Without government measures, the sharp decline in oil prices may also hamper the clean energy transition if policies for energy efficiency are put on the backburner to prop up polluting industries, including the oil, gas and aerospace sectors.
Randolph Bell, Director of the Global Energy Center at the Atlantic Council, warns that “if policymakers do not act to use their massive economic stimulus plans to support the low-carbon transition […] the remarkable satellite images of pollution will return to the way they looked before.”
As governments worldwide pledge trillions of dollars in the form of emergency stimulus plans, they are offered an excellent opportunity to address the long-term challenge of a clean energy transition.
Large scale investment to boost the development, deployment and integration of low carbon energy, such as wind, solar, hydrogen and batteries, will both boost economic activity and encourage an energy transition. The IEA has reported that governments are responsible for more than 70% of global energy investments – directly or indirectly – and therefore are in a prime position to shift those investments into sustainable energy solutions.

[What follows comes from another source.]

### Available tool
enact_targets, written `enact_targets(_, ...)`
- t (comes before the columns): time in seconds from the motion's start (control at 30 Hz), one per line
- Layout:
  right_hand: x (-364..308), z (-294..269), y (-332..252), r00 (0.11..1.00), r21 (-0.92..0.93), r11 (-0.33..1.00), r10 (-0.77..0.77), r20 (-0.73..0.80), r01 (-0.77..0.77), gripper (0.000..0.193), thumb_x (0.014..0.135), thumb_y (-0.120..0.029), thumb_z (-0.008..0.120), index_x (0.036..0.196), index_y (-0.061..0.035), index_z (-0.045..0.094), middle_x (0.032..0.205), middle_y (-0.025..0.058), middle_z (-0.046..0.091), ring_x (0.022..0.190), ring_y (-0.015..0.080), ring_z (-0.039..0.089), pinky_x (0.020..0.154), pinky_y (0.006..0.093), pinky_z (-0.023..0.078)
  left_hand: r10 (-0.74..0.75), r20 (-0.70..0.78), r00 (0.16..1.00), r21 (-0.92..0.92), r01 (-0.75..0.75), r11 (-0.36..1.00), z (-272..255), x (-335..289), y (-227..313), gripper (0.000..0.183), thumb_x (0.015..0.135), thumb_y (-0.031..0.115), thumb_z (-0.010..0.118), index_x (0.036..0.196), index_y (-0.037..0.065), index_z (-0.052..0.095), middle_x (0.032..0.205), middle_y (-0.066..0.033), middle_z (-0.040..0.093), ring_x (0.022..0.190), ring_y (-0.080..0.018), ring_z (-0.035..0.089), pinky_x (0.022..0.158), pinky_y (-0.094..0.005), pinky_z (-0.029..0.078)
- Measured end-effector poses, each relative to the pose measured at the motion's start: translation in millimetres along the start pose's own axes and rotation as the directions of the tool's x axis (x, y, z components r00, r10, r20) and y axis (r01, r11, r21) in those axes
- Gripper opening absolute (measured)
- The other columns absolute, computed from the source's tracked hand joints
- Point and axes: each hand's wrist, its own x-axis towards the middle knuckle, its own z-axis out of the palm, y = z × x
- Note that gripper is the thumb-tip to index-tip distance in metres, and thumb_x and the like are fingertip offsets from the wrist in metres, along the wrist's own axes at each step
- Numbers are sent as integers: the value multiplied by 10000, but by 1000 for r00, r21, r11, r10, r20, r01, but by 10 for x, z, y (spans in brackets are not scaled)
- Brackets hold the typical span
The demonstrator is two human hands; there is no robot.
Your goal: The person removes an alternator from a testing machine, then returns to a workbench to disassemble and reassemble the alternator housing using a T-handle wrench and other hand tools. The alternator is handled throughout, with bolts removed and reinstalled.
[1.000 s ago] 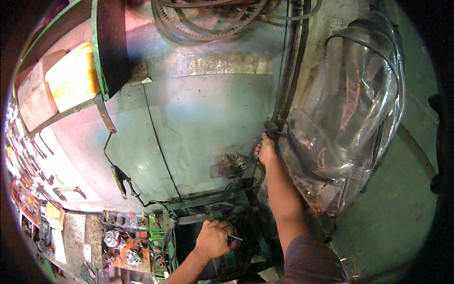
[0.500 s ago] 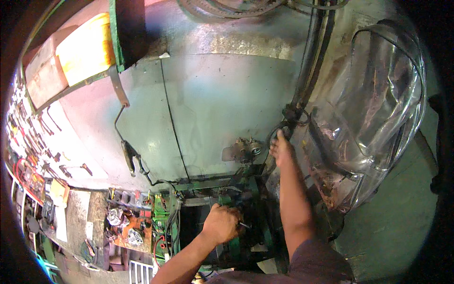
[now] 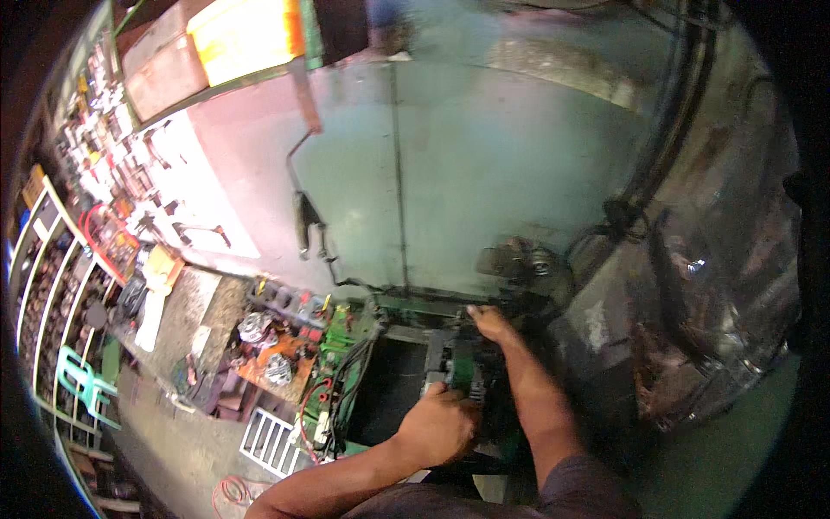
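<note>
Below me is a dark, green-framed machine bench (image 3: 393, 381). A grey and green clamp-like fixture (image 3: 464, 362) stands on it. My left hand (image 3: 439, 424) is closed at the near end of this fixture, fingers curled round a part hidden beneath them. At its far end my right hand (image 3: 493, 323) reaches in with its fingers drawn together on a small part that I cannot make out. Beyond the right hand, a greasy metal part (image 3: 519, 259) hangs against the pale green wall panel (image 3: 484, 164).
Left of the bench are a green terminal panel with cables (image 3: 337, 346) and an orange board (image 3: 277, 372) bearing alternator-like parts. A clamp on a cable (image 3: 307, 225) hangs on the wall. Clear plastic sheeting (image 3: 718, 303) covers something at the right. A white slatted rack (image 3: 270, 443) stands low left.
My right hand has come down from the cable by the wall to the far end of the fixture. My left hand stays closed at the near end. The view has swung left.
</note>
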Motion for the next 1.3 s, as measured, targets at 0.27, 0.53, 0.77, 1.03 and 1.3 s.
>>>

Advances in renewable energy technologies combined with low interest rates could also make the financing of clean energy projects more attractive. According to David Hobbs, Senior Fellow at the Global Energy Center at the Atlantic Council, “channeling the energy of state intervention […] may end up accelerating the energy transition by developing technologies for generation and storage that do not require massive fiscal support for deployment.”
Leaders can take advantage of the current crisis by ensuring that clean energy technologies lie at the heart of their stimulus packages, and seize the opportunity to accelerate the decarbonization of the world economy.